Task objective. The reply must reproduce each line below exactly.

'''

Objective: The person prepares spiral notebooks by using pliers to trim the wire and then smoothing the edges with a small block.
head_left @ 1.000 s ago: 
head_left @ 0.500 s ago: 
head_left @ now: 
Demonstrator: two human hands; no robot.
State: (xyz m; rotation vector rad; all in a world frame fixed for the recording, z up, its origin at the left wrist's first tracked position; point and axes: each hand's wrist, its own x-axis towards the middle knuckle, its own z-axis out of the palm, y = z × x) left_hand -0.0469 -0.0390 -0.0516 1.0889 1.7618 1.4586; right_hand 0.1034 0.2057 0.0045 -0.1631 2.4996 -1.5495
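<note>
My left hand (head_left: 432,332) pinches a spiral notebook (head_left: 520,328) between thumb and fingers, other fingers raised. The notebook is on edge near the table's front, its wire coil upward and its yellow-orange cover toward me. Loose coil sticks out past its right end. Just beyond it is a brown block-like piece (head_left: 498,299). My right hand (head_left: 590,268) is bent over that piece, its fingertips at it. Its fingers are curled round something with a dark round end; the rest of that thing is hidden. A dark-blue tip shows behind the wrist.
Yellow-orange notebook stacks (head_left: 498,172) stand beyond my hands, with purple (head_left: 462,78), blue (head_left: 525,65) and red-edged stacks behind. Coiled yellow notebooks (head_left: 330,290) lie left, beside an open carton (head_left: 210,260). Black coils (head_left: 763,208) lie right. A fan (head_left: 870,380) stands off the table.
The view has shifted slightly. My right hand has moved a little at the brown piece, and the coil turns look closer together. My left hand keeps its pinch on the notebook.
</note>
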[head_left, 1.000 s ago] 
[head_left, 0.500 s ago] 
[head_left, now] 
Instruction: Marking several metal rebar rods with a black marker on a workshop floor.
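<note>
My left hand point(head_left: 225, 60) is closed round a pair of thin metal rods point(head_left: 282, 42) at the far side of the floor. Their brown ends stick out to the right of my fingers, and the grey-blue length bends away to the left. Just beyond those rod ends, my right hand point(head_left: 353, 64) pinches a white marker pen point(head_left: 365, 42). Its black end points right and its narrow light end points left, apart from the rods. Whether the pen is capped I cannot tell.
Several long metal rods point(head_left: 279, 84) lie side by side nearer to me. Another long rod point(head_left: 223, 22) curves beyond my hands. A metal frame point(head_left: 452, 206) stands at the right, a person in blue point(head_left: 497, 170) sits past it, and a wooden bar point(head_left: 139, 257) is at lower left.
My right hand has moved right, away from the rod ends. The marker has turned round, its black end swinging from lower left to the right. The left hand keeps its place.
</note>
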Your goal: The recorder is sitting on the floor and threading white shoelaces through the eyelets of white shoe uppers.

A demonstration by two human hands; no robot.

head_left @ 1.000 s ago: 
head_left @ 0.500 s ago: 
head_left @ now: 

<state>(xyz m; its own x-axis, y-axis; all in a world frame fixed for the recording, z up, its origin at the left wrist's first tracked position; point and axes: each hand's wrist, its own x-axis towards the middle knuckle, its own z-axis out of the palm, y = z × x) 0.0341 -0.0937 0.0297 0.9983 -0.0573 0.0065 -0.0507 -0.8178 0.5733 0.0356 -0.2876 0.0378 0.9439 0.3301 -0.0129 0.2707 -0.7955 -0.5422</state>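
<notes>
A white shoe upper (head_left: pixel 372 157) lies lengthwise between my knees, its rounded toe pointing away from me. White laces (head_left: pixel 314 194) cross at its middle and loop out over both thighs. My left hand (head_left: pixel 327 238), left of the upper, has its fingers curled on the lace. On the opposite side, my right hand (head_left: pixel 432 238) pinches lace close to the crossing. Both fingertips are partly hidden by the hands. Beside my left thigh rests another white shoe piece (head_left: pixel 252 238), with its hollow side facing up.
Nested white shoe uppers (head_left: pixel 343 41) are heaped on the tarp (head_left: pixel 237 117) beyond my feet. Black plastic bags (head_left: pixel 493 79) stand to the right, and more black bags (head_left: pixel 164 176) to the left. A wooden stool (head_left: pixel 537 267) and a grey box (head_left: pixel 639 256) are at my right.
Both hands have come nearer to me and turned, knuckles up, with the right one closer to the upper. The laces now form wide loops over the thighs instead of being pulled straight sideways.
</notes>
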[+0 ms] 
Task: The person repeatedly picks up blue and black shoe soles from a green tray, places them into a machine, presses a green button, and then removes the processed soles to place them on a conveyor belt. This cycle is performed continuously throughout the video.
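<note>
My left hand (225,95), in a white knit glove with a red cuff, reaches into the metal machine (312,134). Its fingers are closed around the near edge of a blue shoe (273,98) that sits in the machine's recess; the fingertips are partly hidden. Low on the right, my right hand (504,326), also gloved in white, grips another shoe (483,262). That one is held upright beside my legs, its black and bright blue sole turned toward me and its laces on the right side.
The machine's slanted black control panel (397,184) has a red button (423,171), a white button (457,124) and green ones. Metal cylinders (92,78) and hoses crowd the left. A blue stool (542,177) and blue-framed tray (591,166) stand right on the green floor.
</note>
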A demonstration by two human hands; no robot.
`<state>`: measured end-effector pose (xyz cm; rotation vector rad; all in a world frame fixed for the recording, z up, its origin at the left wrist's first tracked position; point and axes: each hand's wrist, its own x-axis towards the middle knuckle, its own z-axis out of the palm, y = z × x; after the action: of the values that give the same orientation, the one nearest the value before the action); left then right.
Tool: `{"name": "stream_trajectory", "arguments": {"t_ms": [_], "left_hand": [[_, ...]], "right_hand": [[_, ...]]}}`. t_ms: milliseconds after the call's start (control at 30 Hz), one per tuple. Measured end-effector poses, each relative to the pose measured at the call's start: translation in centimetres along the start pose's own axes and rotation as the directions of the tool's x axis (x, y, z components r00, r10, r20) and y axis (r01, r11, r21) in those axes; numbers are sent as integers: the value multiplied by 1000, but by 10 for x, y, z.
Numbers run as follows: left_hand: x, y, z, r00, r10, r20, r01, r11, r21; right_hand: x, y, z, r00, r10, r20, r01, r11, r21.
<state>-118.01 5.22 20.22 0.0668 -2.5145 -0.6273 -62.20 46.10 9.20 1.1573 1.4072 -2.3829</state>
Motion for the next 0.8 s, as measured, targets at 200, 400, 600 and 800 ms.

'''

Task solution.
Objective: The person prepares spiral notebooks by using pliers to trim the wire and then smoothing the edges with a small block.
head_left @ 1.000 s ago: 
head_left @ 0.500 s ago: 
head_left @ now: 
Demonstrator: two human hands; no robot.
State: (xyz m; rotation vector rad; all in a world frame fixed for the recording, z up, its origin at the left wrist's first tracked position; point and axes: each hand's wrist, its own x-axis towards the middle knuckle, its own z-axis out of the palm, y = z × x) left_hand -0.0469 -0.0390 -0.0516 1.0889 1.7618 1.4586; right_hand 0.1034 0.2057 0.0045 -0.1631 2.4996 -1.5495
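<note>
My left hand (head_left: 432,332) pinches a spiral notebook (head_left: 520,328) between thumb and fingers, other fingers raised. The notebook is on edge near the table's front, its wire coil upward and its yellow-orange cover toward me. Loose coil sticks out past its right end. Just beyond it is a brown block-like piece (head_left: 498,299). My right hand (head_left: 590,268) is bent over that piece, its fingertips at it. Its fingers are curled round something with a dark round end; the rest of that thing is hidden. A dark-blue tip shows behind the wrist.
Yellow-orange notebook stacks (head_left: 498,172) stand beyond my hands, with purple (head_left: 462,78), blue (head_left: 525,65) and red-edged stacks behind. Coiled yellow notebooks (head_left: 330,290) lie left, beside an open carton (head_left: 210,260). Black coils (head_left: 763,208) lie right. A fan (head_left: 870,380) stands off the table.
The view has shifted slightly. My right hand has moved a little at the brown piece, and the coil turns look closer together. My left hand keeps its pinch on the notebook.
</note>
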[head_left, 1.000 s ago] 
[head_left, 0.500 s ago] 
[head_left, now] 
Instruction: Marking several metal rebar rods with a black marker on a workshop floor.
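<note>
My left hand point(head_left: 225, 60) is closed round a pair of thin metal rods point(head_left: 282, 42) at the far side of the floor. Their brown ends stick out to the right of my fingers, and the grey-blue length bends away to the left. Just beyond those rod ends, my right hand point(head_left: 353, 64) pinches a white marker pen point(head_left: 365, 42). Its black end points right and its narrow light end points left, apart from the rods. Whether the pen is capped I cannot tell.
Several long metal rods point(head_left: 279, 84) lie side by side nearer to me. Another long rod point(head_left: 223, 22) curves beyond my hands. A metal frame point(head_left: 452, 206) stands at the right, a person in blue point(head_left: 497, 170) sits past it, and a wooden bar point(head_left: 139, 257) is at lower left.
My right hand has moved right, away from the rod ends. The marker has turned round, its black end swinging from lower left to the right. The left hand keeps its place.
</note>
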Your goal: The recorder is sitting on the floor and threading white shoelaces through the eyelets of white shoe uppers.

A demonstration by two human hands; no robot.

head_left @ 1.000 s ago: 
head_left @ 0.500 s ago: 
head_left @ now: 

<state>(xyz m; its own x-axis, y-axis; all in a world frame fixed for the recording, z up, its origin at the left wrist's first tracked position; point and axes: each hand's wrist, its own x-axis towards the middle knuckle, its own z-axis out of the palm, y = z × x) 0.0341 -0.0937 0.0297 0.9983 -0.0573 0.0065 -0.0507 -0.8178 0.5733 0.0356 -0.2876 0.0378 0.9439 0.3301 -0.0129 0.2707 -0.7955 -0.5422</state>
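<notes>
A white shoe upper (head_left: pixel 372 157) lies lengthwise between my knees, its rounded toe pointing away from me. White laces (head_left: pixel 314 194) cross at its middle and loop out over both thighs. My left hand (head_left: pixel 327 238), left of the upper, has its fingers curled on the lace. On the opposite side, my right hand (head_left: pixel 432 238) pinches lace close to the crossing. Both fingertips are partly hidden by the hands. Beside my left thigh rests another white shoe piece (head_left: pixel 252 238), with its hollow side facing up.
Nested white shoe uppers (head_left: pixel 343 41) are heaped on the tarp (head_left: pixel 237 117) beyond my feet. Black plastic bags (head_left: pixel 493 79) stand to the right, and more black bags (head_left: pixel 164 176) to the left. A wooden stool (head_left: pixel 537 267) and a grey box (head_left: pixel 639 256) are at my right.
Both hands have come nearer to me and turned, knuckles up, with the right one closer to the upper. The laces now form wide loops over the thighs instead of being pulled straight sideways.
</notes>
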[+0 ms] 
Task: The person repeatedly picks up blue and black shoe soles from a green tray, places them into a machine, presses a green button, and then removes the processed soles to place them on a conveyor belt. This cycle is performed continuously throughout the video.
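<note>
My left hand (225,95), in a white knit glove with a red cuff, reaches into the metal machine (312,134). Its fingers are closed around the near edge of a blue shoe (273,98) that sits in the machine's recess; the fingertips are partly hidden. Low on the right, my right hand (504,326), also gloved in white, grips another shoe (483,262). That one is held upright beside my legs, its black and bright blue sole turned toward me and its laces on the right side.
The machine's slanted black control panel (397,184) has a red button (423,171), a white button (457,124) and green ones. Metal cylinders (92,78) and hoses crowd the left. A blue stool (542,177) and blue-framed tray (591,166) stand right on the green floor.
</note>
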A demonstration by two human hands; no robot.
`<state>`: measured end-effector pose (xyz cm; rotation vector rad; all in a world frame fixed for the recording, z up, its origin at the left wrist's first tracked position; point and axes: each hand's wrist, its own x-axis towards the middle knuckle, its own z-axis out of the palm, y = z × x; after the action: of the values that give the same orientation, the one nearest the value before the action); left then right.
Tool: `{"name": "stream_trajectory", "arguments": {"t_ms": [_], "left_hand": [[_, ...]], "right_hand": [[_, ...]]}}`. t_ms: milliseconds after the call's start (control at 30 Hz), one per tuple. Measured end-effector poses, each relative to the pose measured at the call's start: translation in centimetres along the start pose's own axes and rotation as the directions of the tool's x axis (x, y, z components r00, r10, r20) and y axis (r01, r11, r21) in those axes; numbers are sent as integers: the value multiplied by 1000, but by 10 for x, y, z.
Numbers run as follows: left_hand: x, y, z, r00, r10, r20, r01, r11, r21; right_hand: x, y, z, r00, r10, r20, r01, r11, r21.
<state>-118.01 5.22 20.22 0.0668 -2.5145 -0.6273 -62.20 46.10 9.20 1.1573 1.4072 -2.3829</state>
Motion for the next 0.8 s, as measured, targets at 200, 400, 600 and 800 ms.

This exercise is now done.